▶ _What is being asked_
Would you return the data below exactly as it stands, with every picture left out?

▶ _Provided material_
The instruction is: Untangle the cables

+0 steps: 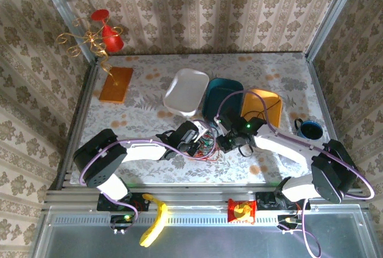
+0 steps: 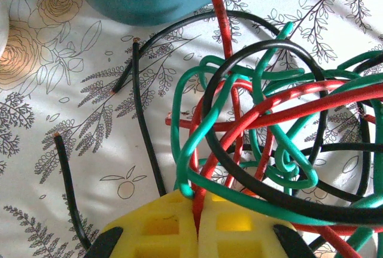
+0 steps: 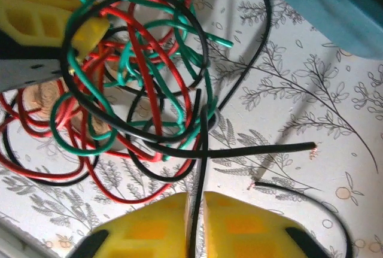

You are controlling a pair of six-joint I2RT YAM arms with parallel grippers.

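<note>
A staged robot test cell: aluminium frame [image 1: 191, 196] around wallpapered panels [image 1: 197, 6] and a floral tablecloth [image 1: 149, 78].

The cables [image 1: 203, 148] lay in one knotted clump of thin red, green and black strands on the table [image 1: 149, 108], near its middle. The green loops [image 2: 176, 144] were interlaced with red and black ones and not separated. Several black ends [image 3: 263, 149] with bare copper tips trailed free of the knot, flat on the surface.

Bins, three: white bin [image 1: 185, 90], teal bin [image 1: 230, 87], yellow bin [image 1: 272, 111]. One mug [image 1: 311, 129]. Tangled cables [image 2: 220, 24]: strand count unclear.
</note>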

▶ _Solution to this task_
The instruction is: Untangle the cables

+0 steps: 
+0 steps: 
+0 steps: 

You are controlling a pair of six-joint I2RT YAM arms with parallel grippers.

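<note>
A staged robot test cell: aluminium frame [image 1: 191, 196] around wallpapered panels [image 1: 197, 6] and a floral tablecloth [image 1: 149, 78].

The cables [image 1: 203, 148] lay in one knotted clump of thin red, green and black strands on the table [image 1: 149, 108], near its middle. The green loops [image 2: 176, 144] were interlaced with red and black ones and not separated. Several black ends [image 3: 263, 149] with bare copper tips trailed free of the knot, flat on the surface.

Bins, three: white bin [image 1: 185, 90], teal bin [image 1: 230, 87], yellow bin [image 1: 272, 111]. One mug [image 1: 311, 129]. Tangled cables [image 2: 220, 24]: strand count unclear.
</note>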

No more output is given for this exercise.